STORED DATA:
########################################

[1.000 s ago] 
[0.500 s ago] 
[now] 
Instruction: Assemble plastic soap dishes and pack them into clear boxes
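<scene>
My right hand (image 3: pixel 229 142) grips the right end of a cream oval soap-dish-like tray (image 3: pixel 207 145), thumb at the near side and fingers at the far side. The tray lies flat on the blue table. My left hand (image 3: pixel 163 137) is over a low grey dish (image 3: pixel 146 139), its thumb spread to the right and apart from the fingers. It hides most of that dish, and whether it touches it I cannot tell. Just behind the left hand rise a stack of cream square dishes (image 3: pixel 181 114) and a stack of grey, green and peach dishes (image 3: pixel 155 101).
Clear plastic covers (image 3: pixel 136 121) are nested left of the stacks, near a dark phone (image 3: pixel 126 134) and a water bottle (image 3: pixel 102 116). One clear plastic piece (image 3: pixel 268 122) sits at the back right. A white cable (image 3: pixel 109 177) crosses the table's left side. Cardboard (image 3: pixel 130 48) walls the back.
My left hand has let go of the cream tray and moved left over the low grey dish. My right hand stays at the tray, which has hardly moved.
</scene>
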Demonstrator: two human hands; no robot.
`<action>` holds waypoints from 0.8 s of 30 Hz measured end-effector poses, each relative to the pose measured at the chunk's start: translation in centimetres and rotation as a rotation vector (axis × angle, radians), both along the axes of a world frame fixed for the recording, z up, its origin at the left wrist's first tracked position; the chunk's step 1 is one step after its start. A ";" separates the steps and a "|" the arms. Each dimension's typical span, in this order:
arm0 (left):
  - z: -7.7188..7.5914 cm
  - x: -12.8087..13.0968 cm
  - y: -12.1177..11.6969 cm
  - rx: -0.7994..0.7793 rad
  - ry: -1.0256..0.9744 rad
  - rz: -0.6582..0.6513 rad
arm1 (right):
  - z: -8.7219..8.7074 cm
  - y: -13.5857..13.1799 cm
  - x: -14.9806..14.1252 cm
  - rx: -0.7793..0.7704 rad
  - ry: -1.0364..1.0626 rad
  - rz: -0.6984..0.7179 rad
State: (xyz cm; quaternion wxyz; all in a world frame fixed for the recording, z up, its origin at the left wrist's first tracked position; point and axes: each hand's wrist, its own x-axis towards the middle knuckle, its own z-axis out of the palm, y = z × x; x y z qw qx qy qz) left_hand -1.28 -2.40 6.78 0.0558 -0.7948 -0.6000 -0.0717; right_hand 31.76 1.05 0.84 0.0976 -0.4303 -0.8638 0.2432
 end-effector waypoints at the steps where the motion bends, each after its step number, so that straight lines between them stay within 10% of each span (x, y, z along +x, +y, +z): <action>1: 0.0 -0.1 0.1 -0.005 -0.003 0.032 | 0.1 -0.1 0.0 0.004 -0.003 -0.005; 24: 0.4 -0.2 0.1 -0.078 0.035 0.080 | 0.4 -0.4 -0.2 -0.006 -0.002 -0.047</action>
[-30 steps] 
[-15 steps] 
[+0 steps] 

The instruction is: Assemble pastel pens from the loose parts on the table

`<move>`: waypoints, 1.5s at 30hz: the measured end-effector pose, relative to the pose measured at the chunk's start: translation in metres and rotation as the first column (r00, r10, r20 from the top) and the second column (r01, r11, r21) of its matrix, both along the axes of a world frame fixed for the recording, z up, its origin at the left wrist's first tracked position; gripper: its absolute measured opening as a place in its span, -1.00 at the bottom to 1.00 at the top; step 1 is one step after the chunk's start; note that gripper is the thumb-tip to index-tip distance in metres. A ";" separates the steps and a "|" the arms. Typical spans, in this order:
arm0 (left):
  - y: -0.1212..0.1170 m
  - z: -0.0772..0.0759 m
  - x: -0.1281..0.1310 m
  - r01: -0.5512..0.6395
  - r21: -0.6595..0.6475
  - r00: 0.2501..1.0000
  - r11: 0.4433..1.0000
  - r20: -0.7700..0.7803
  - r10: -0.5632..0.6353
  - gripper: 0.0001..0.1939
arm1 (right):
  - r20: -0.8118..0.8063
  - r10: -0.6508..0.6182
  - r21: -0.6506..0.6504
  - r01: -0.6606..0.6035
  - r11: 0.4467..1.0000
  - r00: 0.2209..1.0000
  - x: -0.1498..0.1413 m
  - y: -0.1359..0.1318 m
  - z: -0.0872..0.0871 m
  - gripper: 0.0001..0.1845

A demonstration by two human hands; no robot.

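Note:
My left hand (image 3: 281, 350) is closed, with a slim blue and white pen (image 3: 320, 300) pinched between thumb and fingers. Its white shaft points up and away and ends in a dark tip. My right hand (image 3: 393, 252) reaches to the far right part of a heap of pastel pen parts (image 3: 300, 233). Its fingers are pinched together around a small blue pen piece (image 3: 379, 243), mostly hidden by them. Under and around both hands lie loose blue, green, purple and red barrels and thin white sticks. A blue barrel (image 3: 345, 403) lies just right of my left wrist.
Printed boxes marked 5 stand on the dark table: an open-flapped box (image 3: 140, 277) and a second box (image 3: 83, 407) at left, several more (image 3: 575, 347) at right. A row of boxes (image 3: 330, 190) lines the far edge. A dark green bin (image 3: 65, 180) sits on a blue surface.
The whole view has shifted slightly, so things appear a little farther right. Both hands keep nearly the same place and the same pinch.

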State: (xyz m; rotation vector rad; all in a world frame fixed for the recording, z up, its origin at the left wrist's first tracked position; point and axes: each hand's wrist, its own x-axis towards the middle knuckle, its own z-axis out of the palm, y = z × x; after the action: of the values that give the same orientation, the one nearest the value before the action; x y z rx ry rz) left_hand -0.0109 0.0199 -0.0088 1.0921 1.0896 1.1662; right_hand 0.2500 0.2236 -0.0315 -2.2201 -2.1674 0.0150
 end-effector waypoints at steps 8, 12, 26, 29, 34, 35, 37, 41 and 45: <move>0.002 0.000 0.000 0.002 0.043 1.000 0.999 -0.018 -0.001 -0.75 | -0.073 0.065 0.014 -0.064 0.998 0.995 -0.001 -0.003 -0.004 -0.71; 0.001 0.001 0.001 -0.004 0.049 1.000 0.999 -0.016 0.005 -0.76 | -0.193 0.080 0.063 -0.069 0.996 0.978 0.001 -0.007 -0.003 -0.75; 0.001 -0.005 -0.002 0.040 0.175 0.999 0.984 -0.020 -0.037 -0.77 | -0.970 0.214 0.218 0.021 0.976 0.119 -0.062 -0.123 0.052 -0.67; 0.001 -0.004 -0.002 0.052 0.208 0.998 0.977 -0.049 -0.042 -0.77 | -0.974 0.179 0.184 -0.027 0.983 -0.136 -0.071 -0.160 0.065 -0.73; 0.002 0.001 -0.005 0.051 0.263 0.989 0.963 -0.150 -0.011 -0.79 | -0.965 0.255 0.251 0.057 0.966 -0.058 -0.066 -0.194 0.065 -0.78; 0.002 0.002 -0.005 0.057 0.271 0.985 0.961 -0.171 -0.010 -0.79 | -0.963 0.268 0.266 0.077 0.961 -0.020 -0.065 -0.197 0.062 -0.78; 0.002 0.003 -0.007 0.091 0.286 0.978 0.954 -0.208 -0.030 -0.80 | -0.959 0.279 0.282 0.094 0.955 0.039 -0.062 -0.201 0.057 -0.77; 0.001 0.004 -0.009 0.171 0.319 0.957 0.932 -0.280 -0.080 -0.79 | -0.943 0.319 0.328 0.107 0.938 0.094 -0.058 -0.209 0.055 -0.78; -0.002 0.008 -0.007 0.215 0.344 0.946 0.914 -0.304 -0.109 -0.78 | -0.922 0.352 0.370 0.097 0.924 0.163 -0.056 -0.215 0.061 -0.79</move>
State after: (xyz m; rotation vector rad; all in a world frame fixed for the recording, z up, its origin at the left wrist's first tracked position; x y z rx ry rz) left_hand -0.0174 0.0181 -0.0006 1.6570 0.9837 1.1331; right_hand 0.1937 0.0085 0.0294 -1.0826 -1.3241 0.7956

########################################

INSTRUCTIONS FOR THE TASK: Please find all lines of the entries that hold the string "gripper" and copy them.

RESPONSE:
`<move>`: waypoints, 1.5s at 30hz: the measured end-effector pose, relative to the pose measured at the chunk's start: translation in metres and rotation as the first column (r00, r10, r20 from the top) and the second column (r01, r11, r21) of its matrix, both along the axes of a world frame fixed for the recording, z up, its origin at the left wrist's first tracked position; gripper: its absolute measured opening as a place in its span, -1.00 at the bottom to 1.00 at the top; step 1 is one step after the chunk's start; note that gripper is the thumb-tip to index-tip distance in metres. A ";" separates the steps and a "|" the arms. Typical spans, in this order:
  - gripper: 0.0001..0.1939
  - gripper: 0.0001..0.1845

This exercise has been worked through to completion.